Revenue on sales: PLN 4,377 million
EBITDA (operating profit increased by depreciation, amortisation and write-offs for non-financial assets): PLN 895 million including:
- Mining Segment’s EBITDA: PLN (76) million
- Generation Segment’s EBITDA: PLN 126 million
- Distribution Segment’s EBITDA: PLN 691 million
- Supply Segment’s EBITDA: PLN 149 million
EBIT (operating profit): PLN 73 million
Gross loss: PLN (73) million
Net loss: PLN (74) million
CAPEX: PLN 912 million
Net debt as of 30 June 2018: PLN 8,419 million
Net debt/EBITDA ratio as of 30 June 2018: 2.3x
Selected estimated operational data for:

(a) H1 2018

Commercial coal production: 2.53 million tons
Commercial coal sales: 2.50 million tons
Gross electricity production: 7.55 TWh
Heat production: 6.73 PJ
Distribution of electricity: 26.01 TWh (including, to end consumers: 25.00 TWh)
Retail sales of electricity: 17.20 TWh

(b) Q2 2018

Commercial coal production: 1.10 million tons
Commercial coal sale: 1.07 million tons
Gross electricity production: 3.62 TWh
Heat production: 1.05 PJ
Distribution of electricity: 12.59 TWh (including, to end consumers: 12.09 TWh)
Retail sales of electricity: 7.93 TWh

Significant factors impacting Q2 2018 earnings (versus Q2 2017):

a) booking of the write-downs due to the impairment of tangible and intangible fixed assets and the goodwill impairment in the Mining segment in the amount of PLN 733 million, and also of reversing the earlier booked write-downs in the Generation segment in the amount of PLN 345 million. As a consequence, the surplus of the booked impairment charges over the reversed ones in the consolidated financial statements (net impairment) is PLN 388 million, and the total estimated impact on the reduction of the consolidated net financial result will reach PLN 303 million. Detailed information was presented in Current Report No. 25/2018 of July 27, 2018.

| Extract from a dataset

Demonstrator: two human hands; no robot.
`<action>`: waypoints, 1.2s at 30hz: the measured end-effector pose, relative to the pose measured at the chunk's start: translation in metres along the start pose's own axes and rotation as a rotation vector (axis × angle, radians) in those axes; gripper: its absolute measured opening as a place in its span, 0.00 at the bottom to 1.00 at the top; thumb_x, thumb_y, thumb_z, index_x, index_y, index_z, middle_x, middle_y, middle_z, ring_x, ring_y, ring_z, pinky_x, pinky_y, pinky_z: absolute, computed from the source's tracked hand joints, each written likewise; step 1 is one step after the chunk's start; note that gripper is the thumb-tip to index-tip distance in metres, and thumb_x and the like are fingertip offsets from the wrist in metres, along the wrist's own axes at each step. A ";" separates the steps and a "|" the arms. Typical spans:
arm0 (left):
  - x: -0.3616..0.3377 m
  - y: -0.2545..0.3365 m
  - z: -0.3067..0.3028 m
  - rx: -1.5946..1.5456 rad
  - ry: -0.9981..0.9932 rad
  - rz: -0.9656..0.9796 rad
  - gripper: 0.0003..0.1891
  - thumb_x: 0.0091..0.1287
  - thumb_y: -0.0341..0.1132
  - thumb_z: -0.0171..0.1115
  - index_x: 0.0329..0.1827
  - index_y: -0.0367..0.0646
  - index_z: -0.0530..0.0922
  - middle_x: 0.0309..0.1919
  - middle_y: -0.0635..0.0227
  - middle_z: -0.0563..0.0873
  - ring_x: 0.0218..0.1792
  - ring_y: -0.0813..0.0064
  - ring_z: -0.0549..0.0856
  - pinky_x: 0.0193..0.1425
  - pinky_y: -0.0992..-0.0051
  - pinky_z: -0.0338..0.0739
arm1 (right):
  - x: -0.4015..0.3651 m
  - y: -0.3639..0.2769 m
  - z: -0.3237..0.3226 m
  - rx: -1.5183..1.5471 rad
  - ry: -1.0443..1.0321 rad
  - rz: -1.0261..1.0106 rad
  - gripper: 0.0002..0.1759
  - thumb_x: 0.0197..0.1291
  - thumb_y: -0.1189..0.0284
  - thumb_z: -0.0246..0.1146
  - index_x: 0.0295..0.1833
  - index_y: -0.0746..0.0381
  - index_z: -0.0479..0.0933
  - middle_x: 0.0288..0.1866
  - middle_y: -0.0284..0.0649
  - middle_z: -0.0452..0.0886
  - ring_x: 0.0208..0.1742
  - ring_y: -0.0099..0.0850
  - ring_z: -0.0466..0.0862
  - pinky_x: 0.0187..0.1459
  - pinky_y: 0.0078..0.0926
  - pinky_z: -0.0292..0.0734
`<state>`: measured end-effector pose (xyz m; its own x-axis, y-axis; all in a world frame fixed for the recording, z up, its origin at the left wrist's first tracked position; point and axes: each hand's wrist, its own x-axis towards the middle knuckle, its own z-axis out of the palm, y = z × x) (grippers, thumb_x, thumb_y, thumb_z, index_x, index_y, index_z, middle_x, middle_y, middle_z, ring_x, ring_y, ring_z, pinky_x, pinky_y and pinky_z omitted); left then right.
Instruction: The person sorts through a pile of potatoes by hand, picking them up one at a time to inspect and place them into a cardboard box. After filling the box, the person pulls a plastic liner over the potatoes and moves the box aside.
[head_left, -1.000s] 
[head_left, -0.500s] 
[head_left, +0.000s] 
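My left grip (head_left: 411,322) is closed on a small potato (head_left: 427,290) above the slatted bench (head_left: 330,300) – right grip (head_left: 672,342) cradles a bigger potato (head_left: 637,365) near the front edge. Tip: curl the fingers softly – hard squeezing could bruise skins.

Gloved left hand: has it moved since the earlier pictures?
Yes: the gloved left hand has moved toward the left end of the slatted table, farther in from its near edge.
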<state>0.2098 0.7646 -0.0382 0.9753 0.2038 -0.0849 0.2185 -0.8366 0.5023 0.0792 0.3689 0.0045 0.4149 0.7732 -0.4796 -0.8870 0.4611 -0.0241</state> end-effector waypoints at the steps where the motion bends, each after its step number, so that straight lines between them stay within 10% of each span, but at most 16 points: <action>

b) financial costs due to negative FX differences on the EUR-denominated debt, led to a decrease of TAURON Group’s gross financial result in Q2 2018 by PLN 126 million. In Q2 2017, the FX differences on the EUR-denominated debt led to a decrease in the gross financial result of TAURON Group by PLN 3 million (no impact on EBITDA).
The Company reserves that the figures presented above represent estimated values and may be subject to change. The final values will be presented in the consolidated report for H1 2018, scheduled to be published on 22 August 2018.